Da auf absehbare Zeit keine Verbesserung dieser Situation zu erwarten ist, wurde der Rahmen abgesteckt, in dem die Arbeit und die inhaltlichen Schwerpunkte der BAG-E mit Blick auf die vorhandenen Organisationsstrukturen realisiert werden soll.

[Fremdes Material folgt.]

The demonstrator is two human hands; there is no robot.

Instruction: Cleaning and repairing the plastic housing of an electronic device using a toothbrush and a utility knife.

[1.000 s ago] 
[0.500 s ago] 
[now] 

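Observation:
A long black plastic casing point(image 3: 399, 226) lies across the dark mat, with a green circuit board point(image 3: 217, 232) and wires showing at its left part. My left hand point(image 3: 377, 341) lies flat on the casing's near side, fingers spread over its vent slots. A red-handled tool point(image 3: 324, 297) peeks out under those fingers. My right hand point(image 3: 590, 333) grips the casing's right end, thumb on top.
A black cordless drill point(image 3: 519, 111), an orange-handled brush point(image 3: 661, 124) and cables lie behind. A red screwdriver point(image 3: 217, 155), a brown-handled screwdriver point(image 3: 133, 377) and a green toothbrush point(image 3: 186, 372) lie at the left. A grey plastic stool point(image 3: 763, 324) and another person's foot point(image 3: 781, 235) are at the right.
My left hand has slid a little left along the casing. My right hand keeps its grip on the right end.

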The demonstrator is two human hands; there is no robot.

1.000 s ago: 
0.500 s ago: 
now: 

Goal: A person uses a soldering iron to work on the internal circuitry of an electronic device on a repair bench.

Als Leitlinien wurden genannt:

  • Die BAG soll als "Mitfahrzentrale" für gemeinsame Themenarbeit von Inis nutzbar gemacht werden, d.h. als Informationsdrehscheibe über Projektarbeit der Gruppen informieren, und somit Kontakte zwischen den Gruppen mit gleichen Arbeitsschwerpunkten ermöglichen. Berichte über Aktionen und die Übermittlung von Material (z.B. Flugis) könnten als Initialzündung für andere Gruppen dienen und würden dort die Arbeit erleichtern.
  • Die konkreten Arbeitsschwerpunkte sollen auf lokaler Ebene konzentriert werden. Über die kontinuierliche Information der BAG-E über die Projekte und Aktivitäten vor Ort können die politischen Inhalte thematisiert und transportiert werden. Die Voraussetzung dafür bietet die gemeinsame Plattform mit den programmatischen Grundpositionen und Forderungen sowie das politische Selbstverständnis als Gruppe mit einem systemkritischen Ansatz.
  • Wenn das nötige Mobilisierungspotential gegeben ist, sollte die BAG wieder in der Lage sein, überregional Initiativen zu vertreten und Aktionen zu koordinieren.
    Damit ist jedoch eine Situation gemeint, die nicht nur durch die Erhöhung des äußeren Drucks (z.B. Verschärfung der gesetzlichen Rahmenbedingungen) gekennzeichnet ist, sondern in der eine Mobilisierung bei den Betroffenen über das übliche Maß hinaus bereits stattgefunden hat. Nur in einer solchen Lage ist unseres Erachtens die Planung und Durchführung von überregionalen Aktionen oder einer Kampagne unter BAG-E Koordination erfolgversprechend und förderlich für die Erweiterung der Strukturen, denn sonst droht die Gefahr, dass sich weinige Aktive in aussichtslosen Kämpfen "auspowern".
  • Ein jährliches Bundestreffen soll den persönlichen Austausch, die Ausrichtung der inhaltlichen und politischen Arbeit und die Legitimation der Aktiven gewährleisten.
  • Die Präsens der BAG-E in wichtigen überregionalen Gremien soll erhalten werden.
  • Unter den gegebenen Voraussetzungen können keine Kampagnen und keine kontinuierliche Medienarbeit auf Bundesebene durchgeführt werden (s.o.).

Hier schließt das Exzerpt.